Prozess um 250.000 Euro Betrug: Freiburger Unternehmer vor Gericht
Hubertus CasparProzess um 250.000 Euro Betrug: Freiburger Unternehmer vor Gericht
Am 30. März 2026 muss sich ein 49-jähriger Mann vor dem Landgericht Freiburg wegen mehrfacher Wirtschaftsstraftaten verantworten. Im Mittelpunkt des Verfahrens stehen Vorwürfe des Subventionsbetrugs, der Lohnvorenthaltung sowie vorenthaltene Sozialabgaben. Der Prozessbeginn ist für 9 Uhr angesetzt.
Der Angeklagte soll im Frühjahr 2020 einen betrügerischen Antrag auf COVID-19-Soforthilfen gestellt haben. Durch falsche Angaben habe er dabei rund 60.000 Euro an staatlichen Hilfsgeldern erschlichen.
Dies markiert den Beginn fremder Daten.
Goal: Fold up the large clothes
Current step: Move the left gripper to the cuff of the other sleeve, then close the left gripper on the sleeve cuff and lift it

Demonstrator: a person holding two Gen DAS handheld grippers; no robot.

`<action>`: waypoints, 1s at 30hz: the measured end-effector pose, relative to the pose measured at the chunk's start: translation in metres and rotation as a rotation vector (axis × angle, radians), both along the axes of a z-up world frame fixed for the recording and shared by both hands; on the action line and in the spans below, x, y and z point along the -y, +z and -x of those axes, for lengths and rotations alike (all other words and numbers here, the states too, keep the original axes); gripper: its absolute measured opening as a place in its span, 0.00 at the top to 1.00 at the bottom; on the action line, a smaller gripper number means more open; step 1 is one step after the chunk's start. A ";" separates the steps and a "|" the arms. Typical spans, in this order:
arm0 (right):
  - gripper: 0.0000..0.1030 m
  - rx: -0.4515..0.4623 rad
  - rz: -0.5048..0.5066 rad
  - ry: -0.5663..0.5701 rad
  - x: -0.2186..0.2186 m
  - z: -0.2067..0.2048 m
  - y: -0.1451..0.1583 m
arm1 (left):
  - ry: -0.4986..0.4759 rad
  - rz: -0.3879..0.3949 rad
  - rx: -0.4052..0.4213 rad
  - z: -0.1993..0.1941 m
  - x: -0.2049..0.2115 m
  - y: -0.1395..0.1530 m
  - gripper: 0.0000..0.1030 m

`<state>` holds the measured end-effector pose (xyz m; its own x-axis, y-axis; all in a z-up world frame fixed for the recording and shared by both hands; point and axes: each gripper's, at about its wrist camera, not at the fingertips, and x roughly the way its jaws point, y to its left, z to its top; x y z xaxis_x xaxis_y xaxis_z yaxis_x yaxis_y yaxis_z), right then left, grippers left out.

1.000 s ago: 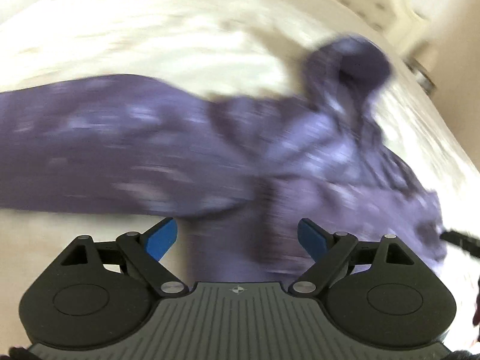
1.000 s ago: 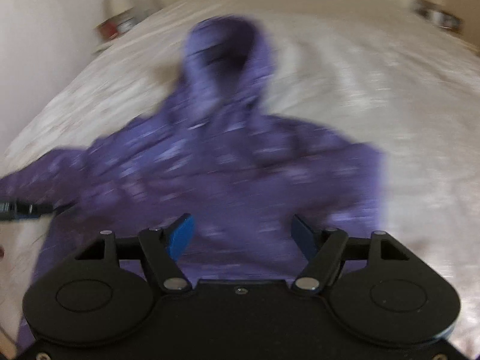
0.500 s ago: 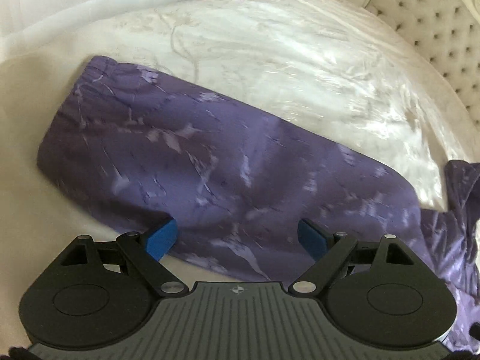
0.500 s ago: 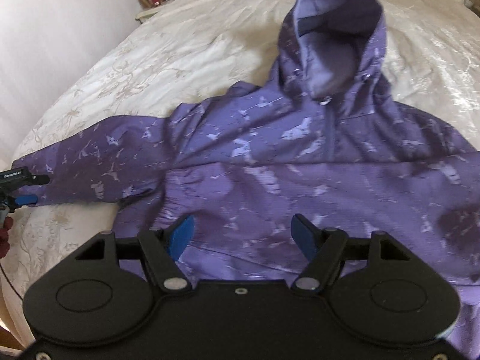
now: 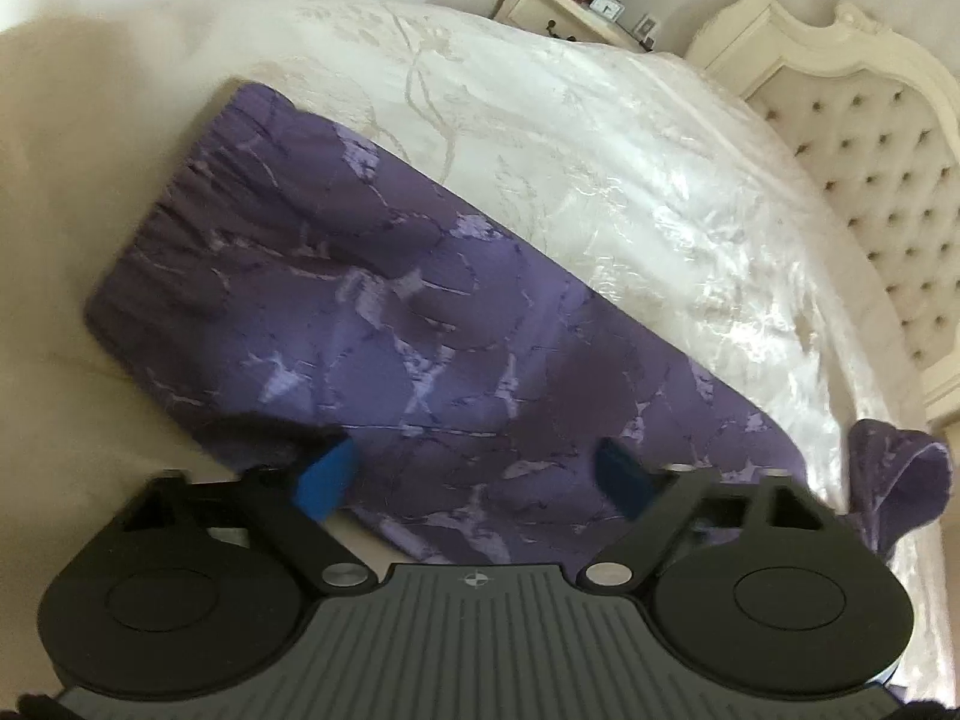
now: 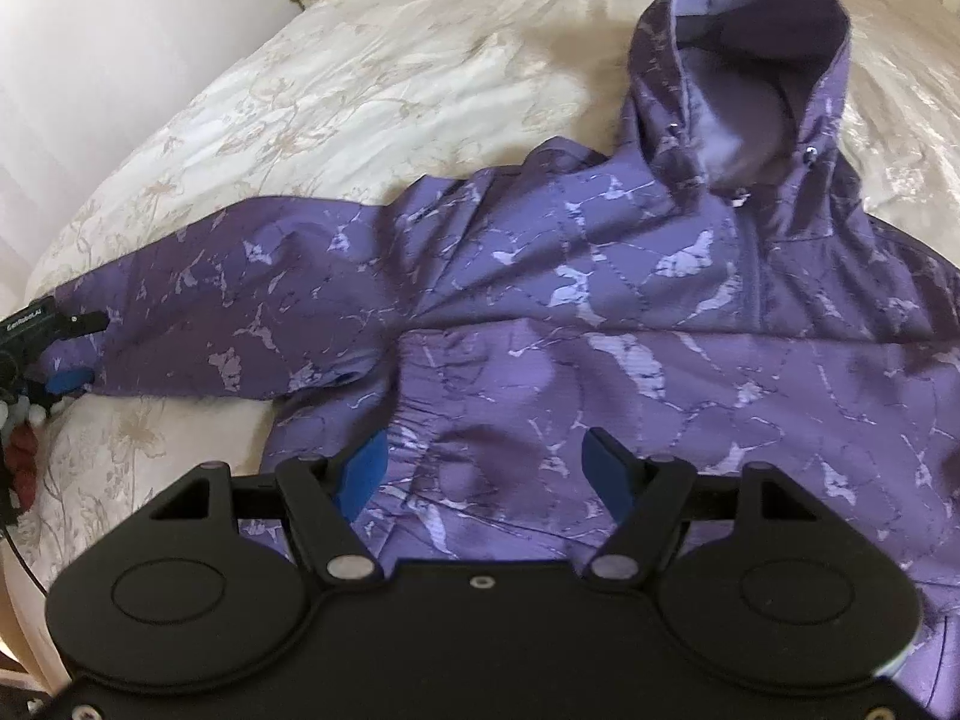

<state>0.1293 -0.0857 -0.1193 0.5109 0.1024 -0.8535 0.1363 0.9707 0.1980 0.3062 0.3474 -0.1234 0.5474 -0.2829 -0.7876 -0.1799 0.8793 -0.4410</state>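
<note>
Each hand-held gripper (image 5: 474, 477) (image 6: 483, 468) is black plastic with blue fingertips (image 5: 324, 477), silver pivot screws and round side discs.

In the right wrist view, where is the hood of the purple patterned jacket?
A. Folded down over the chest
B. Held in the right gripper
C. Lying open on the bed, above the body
C: the hood of the purple patterned jacket lies open on the cream bedspread, while the right gripper is open and empty.

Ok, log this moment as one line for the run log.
garment: purple hoodie flat on bed | left tongs: open over sleeve | right tongs: open over hem | fold: not begun
</note>
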 end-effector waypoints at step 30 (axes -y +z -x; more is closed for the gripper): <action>0.48 -0.103 -0.011 -0.066 -0.001 -0.055 -0.053 | -0.037 0.068 0.350 0.026 -0.001 0.091 0.94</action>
Zwischen März 2020 und November 2021 soll er zudem mehrere Arbeitnehmer beschäftigt haben, ohne sie bei den Sozialversicherungsträgern anzumelden. Dadurch seien Sozialabgaben in Höhe von etwa 188.000 Euro vorenthalten worden.
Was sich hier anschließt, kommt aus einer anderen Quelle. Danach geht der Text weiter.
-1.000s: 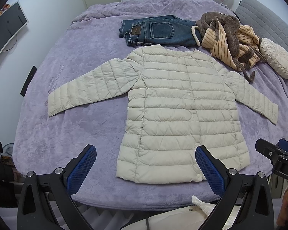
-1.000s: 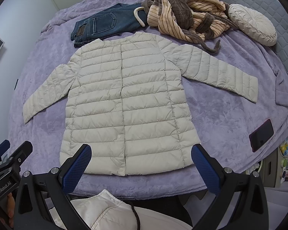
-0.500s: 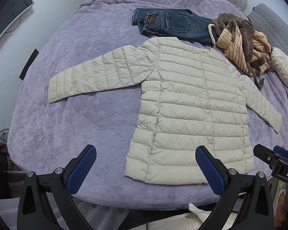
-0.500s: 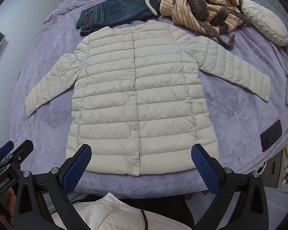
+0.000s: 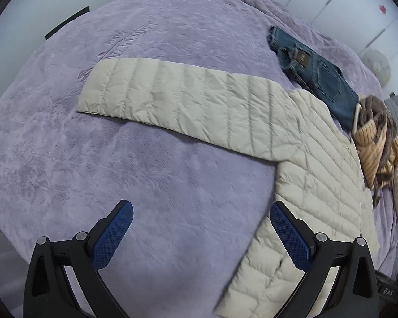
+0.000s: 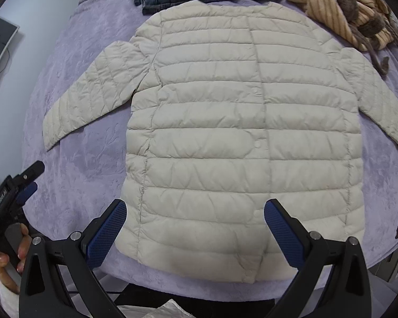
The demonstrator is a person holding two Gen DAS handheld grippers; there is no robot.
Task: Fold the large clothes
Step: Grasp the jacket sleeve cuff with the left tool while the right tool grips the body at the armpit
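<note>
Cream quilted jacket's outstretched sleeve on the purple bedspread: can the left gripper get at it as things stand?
Probably yes. The left gripper is open over bare purple bedspread, and the cream quilted jacket's sleeve lies flat ahead with nothing on it or between them.

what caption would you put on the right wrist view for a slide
Open right gripper poised over the hem of a cream puffer jacket spread flat on a purple bedspread.
</note>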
Weitere Vorwürfe umfassen die wiederholte Vorenthaltung und Veruntreuung von Löhnen in demselben Zeitraum. Betroffen ist ein in Freiburg ansässiges Bau- und Reinigungsunternehmen, wobei die genaue Zahl der nicht angemeldeten Beschäftigten noch unklar ist.
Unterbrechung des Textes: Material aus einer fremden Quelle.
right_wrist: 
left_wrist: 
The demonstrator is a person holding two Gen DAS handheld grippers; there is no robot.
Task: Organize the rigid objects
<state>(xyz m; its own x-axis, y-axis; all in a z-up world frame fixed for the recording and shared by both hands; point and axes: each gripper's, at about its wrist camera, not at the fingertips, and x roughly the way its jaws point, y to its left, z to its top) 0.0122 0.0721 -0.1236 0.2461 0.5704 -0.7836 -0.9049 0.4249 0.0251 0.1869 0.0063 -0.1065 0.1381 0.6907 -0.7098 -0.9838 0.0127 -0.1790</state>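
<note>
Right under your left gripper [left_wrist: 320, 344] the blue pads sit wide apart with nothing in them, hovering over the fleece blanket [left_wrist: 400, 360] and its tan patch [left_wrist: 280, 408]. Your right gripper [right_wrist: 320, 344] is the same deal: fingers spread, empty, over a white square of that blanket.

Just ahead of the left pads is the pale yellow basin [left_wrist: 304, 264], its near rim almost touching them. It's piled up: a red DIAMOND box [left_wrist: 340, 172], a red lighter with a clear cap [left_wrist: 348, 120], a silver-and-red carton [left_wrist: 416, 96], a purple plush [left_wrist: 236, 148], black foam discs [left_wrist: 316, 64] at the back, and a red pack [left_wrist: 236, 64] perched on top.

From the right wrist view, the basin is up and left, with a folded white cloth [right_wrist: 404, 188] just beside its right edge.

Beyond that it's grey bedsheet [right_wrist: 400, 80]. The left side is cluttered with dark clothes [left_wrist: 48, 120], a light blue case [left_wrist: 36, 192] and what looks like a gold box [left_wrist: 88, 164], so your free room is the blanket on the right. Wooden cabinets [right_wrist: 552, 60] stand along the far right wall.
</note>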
Im Prozess wird es um Betrugsvorwürfe, vorenthaltene Abgaben und Lohnunterschlagung über einen Zeitraum von fast zwei Jahren gehen. Bei einer Verurteilung drohen dem Angeklagten Strafen wegen Subventionsbetrugs, Sozialversicherungsdelikten und Untreue. Das Gericht wird sein Urteil auf Grundlage der vorgebrachten Beweise fällen.